Vaelastraz the Corrupt
“OK,” Dex gasped as Molketh cast another healing wave to top him off. “OK, so, Cata and Mela are standing on opposite sides of the boss. All the goblins are dead-”
“And looted!” Lukozade called.
“Yes, and looted,” Dex agreed. “If anyone has any Hourglass Sand then they can give it to Gold- Has anyone seen Goldshower? And where’s Glemt? Come on, people. We’re supposed to be killing dragons here, not- What was that noise?”
“Hey, guys, look! I’m a sheep!”
“Shut up, Dub,” Dex groaned. “And can someone dispel him? Why is he even a sheep?”
“He tried to show us his ‘sword’,” Flor deadpanned.
“Yeah,” Kirish drawled. “It looked more like a dagger to me.”
“Impressive on a sheep though,” Kenndiz pointed out.
“I think the Dragon’s gonna wake up soon.”
“Shut up, Meq.”
“Watch your threat, people,” Dex called, parrying another attack with expert precision. “Dark! Dark, stop attacking. Neam...Foryourneeds...guys, watch your threat!”

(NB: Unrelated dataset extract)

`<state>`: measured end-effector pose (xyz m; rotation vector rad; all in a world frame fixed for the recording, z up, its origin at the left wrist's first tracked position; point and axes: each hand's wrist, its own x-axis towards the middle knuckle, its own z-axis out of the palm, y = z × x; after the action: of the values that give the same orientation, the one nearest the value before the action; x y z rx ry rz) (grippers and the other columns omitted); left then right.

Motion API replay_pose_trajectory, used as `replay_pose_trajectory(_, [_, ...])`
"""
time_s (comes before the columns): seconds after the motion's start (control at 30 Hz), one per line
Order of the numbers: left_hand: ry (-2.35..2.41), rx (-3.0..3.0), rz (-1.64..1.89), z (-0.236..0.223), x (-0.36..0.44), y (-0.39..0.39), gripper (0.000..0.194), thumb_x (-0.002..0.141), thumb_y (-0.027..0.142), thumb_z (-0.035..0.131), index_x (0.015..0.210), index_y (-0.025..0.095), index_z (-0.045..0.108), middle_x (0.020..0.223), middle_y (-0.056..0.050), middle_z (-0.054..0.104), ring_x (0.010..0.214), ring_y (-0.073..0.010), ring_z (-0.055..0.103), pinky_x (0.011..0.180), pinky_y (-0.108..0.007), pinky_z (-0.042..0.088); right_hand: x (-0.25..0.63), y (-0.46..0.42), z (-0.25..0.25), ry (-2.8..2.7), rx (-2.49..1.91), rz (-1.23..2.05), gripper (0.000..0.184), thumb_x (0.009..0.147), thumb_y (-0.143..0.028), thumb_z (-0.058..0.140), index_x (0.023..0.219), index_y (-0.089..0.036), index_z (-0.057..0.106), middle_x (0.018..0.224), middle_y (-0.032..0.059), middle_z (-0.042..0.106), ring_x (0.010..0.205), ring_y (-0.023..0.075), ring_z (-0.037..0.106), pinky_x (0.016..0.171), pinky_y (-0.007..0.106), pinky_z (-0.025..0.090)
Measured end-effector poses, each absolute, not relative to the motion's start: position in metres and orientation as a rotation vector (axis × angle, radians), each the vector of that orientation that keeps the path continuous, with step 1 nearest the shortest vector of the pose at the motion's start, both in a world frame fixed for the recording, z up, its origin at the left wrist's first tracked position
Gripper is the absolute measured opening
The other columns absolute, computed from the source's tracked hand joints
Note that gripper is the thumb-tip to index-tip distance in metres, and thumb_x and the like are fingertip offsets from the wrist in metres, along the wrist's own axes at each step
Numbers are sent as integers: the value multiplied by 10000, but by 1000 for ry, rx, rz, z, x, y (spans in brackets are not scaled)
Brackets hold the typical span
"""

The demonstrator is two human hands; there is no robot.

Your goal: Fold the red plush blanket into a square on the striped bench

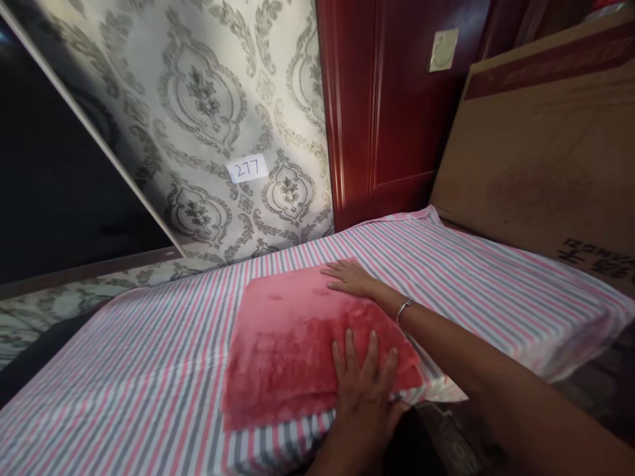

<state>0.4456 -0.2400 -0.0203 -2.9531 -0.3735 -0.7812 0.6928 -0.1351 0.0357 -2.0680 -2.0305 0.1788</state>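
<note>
A folded pink-red plush cloth (282, 330) lies flat on a striped sheet (163, 350), close to the front edge. It looks soft, with layers showing along its near side. My left hand (364, 377) rests on its near right part, palm down and fingers spread. Farther back, my right hand (350, 277) lies flat across the far right corner of the cloth, fingers stretched out. A bracelet (404, 311) circles my right wrist. Neither hand grips the cloth.
A large dark screen (64, 158) stands at the left. Behind are patterned wallpaper (203, 92) with a paper label (248, 168) reading 277, and a dark red wooden panel (407, 99) with a switch plate (443, 49). A big cardboard box (540, 158) leans at the right.
</note>
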Motion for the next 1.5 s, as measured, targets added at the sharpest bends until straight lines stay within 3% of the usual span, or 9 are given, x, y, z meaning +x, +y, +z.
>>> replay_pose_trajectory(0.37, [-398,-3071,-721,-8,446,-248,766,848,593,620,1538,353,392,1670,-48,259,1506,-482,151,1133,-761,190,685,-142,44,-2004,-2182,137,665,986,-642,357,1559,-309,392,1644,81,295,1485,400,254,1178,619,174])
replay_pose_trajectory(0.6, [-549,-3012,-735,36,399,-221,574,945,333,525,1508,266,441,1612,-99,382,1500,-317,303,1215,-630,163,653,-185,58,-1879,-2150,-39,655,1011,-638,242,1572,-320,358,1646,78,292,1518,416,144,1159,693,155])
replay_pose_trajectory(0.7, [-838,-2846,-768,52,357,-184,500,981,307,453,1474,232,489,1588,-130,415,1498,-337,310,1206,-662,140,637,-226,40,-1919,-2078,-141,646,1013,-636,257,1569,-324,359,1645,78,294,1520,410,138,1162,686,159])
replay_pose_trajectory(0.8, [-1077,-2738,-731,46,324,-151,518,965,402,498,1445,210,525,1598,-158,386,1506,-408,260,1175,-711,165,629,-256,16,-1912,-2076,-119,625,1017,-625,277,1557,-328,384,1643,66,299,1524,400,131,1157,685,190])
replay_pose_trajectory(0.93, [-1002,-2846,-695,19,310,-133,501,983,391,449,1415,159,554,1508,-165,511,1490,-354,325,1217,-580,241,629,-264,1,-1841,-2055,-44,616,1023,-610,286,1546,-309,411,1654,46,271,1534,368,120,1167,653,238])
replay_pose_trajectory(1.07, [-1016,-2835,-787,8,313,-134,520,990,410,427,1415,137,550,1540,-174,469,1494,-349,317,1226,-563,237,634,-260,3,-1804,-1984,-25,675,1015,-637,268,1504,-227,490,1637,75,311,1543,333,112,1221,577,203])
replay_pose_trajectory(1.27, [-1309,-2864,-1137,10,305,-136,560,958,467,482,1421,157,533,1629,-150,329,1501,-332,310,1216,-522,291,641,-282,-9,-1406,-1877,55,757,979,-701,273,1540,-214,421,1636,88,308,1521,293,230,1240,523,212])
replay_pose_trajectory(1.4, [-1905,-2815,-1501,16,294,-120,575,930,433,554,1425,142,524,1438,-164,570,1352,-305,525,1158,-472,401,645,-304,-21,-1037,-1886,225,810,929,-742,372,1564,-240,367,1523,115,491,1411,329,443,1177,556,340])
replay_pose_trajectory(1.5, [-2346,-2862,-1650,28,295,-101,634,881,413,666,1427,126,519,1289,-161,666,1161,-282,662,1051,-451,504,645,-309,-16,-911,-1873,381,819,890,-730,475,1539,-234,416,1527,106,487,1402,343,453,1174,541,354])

“BOMB IN THE RAID, BOMB IN THE-”
“OK, let’s try this again,” Dex declared patiently. “We’re not going to name and shame, but the next person who wants to find out what their insides looks like as a ghost can move to the left of everyone else and explode in peace.”
“You mean pieces?” Alivea said helpfully.

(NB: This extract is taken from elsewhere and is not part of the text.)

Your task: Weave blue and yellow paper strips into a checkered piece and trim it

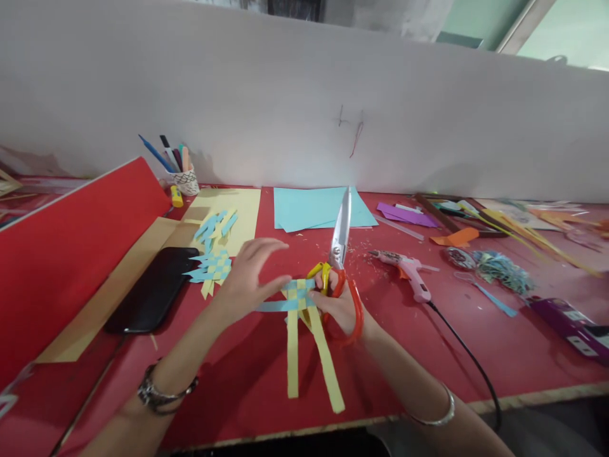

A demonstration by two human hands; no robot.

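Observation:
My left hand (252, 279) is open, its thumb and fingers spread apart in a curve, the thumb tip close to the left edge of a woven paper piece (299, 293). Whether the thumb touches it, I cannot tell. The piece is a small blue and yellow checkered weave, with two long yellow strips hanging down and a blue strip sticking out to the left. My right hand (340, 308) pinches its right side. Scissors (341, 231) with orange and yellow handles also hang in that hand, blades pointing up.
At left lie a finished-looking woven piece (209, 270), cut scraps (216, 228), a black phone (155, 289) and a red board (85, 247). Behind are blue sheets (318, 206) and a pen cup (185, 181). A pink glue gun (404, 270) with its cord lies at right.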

“You know, your husband could really have done with some healing,” Khailea said, summoning his succubus and eyeing her speculatively.
“I was dead!”
“And, to be fair,” Darkviolater said, reattaching his shoulder pad. “So was I.”
It took hours: The guild fought through fire-breaths, explosions and, on one memorable occasion, Cloud attempting to do a backflip off the balcony to see if he could land on the Dragon’s head, but they did it.
They downed Vaelastraz the Guild Breaker and they reaped their reward.
“The Dragonfang Blade, really?” Nakki grumbled.
“Small pee-pee,” Narcissa agreed.
“I do not have a-”
“Guys, guys, we can do the loot later,” Dex called from the balustrade. “Get up here, we’ve got dragons to CC”
“Line of sight!” Dex cried. “Line of sight the-” A ball of flame hit him in the face.
“Now that’s a small pee-pee,” Nakki replied.
“No,” Ootypooty said, licking his lips. “That’s a crispy tank. I call dibs on the ribs.”